### Assignment
Send back the listing, word for word.

### Information shown
==============================
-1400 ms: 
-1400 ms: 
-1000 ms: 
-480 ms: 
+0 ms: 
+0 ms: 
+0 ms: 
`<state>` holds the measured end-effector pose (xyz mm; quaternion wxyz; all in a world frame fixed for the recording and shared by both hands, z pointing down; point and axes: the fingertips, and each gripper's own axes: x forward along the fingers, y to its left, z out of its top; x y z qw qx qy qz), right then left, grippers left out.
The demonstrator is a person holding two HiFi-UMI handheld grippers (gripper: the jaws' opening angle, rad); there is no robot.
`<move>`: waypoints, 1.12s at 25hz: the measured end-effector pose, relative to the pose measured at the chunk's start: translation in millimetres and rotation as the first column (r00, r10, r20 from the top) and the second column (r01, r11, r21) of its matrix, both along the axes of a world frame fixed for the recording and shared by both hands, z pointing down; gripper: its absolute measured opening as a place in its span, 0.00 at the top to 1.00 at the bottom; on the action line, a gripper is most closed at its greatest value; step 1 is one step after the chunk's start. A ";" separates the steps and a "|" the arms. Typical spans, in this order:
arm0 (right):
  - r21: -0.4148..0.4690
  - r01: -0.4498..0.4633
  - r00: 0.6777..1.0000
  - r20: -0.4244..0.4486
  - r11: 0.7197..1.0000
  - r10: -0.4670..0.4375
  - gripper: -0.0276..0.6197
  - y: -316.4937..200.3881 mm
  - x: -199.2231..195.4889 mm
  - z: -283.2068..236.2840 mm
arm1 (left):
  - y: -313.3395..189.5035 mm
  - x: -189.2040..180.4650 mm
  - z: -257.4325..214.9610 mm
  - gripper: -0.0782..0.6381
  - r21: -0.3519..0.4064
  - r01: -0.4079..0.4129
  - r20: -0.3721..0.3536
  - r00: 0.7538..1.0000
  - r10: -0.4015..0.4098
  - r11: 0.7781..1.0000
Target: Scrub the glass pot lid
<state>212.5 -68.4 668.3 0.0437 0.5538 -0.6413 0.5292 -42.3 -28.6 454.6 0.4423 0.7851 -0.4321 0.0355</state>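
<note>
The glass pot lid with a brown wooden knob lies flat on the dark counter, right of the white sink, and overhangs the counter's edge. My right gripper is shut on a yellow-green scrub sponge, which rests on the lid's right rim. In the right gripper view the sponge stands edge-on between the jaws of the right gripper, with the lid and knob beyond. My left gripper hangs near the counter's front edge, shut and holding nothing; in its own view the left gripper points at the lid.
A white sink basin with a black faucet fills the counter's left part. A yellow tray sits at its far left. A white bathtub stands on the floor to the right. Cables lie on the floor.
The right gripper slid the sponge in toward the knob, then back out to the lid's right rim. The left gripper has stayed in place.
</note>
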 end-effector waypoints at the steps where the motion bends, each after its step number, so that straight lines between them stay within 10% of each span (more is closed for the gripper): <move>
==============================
### Result
-1400 ms: 
-1400 ms: 
-1000 ms: 
-480 ms: 
+0 ms: 
+0 ms: 
+0 ms: 
`<state>` holds the measured end-effector pose (xyz mm; quaternion wxyz; all in a world frame fixed for the recording and shared by both hands, z pointing down; point and axes: the fingertips, and each gripper's own axes: x forward along the fingers, y to its left, z out of its top; x y z qw qx qy qz), right then left, grippers left out.
The demonstrator is a person holding two HiFi-UMI handheld grippers (gripper: the jaws' opening angle, rad); there is no robot.
`<move>`: waypoints, 1.12s at 25hz: the measured end-effector pose, relative to the pose measured at the chunk's start: translation in millimetres and rotation as the first column (r00, r10, r20 from the top) and the second column (r01, r11, r21) of its matrix, both along the axes of a world frame fixed for the recording and shared by both hands, z pointing down; gripper: its absolute measured opening as a place in its span, 0.00 at the top to 1.00 at the bottom; on the action line, a gripper is most closed at its greatest value; step 1 is one step after the chunk's start. A ";" separates the steps and a "|" the arms. Typical spans, in this order:
arm0 (right):
  - r21: -0.4148..0.4690
  - r01: -0.4498..0.4633
  - r00: 0.6777..1.0000
  - r20: -0.4244..0.4486
  - r11: 0.7197..1.0000
  - r10: -0.4670..0.4375
  - gripper: -0.0276..0.6197
  - y: -316.4937..200.3881 mm
  - x: -199.2231..195.4889 mm
  - z: -283.2068..236.2840 mm
arm1 (left):
  - y: -313.3395..189.5035 mm
  - x: -189.2040..180.4650 mm
  - z: -257.4325..214.9610 mm
  - gripper: -0.0782..0.6381
  - r21: -0.3519..0.4064
  - r01: -0.4079..0.4129
  - r20: -0.3721..0.3536
  - r00: 0.7538..1.0000
  - r10: -0.4015..0.4098
  - r11: 0.7781..1.0000
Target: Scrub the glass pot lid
<state>212.5 -68.4 668.3 0.0437 0.5538 -0.6413 0.5292 -42.3 -28.6 454.6 0.4423 0.7851 -0.4321 0.0355</state>
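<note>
The glass pot lid with a brown wooden knob lies flat on the dark counter, right of the white sink, and overhangs the counter's edge. My right gripper is shut on a yellow-green scrub sponge, which rests on the lid's right rim. In the right gripper view the sponge stands edge-on between the jaws of the right gripper, with the lid and knob beyond. My left gripper hangs near the counter's front edge, shut and holding nothing; in its own view the left gripper points at the lid.
A white sink basin with a black faucet fills the counter's left part. A yellow tray sits at its far left. A white bathtub stands on the floor to the right. Cables lie on the floor.
The right gripper slid the sponge in toward the knob, then back out to the lid's right rim. The left gripper has stayed in place.
</note>
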 end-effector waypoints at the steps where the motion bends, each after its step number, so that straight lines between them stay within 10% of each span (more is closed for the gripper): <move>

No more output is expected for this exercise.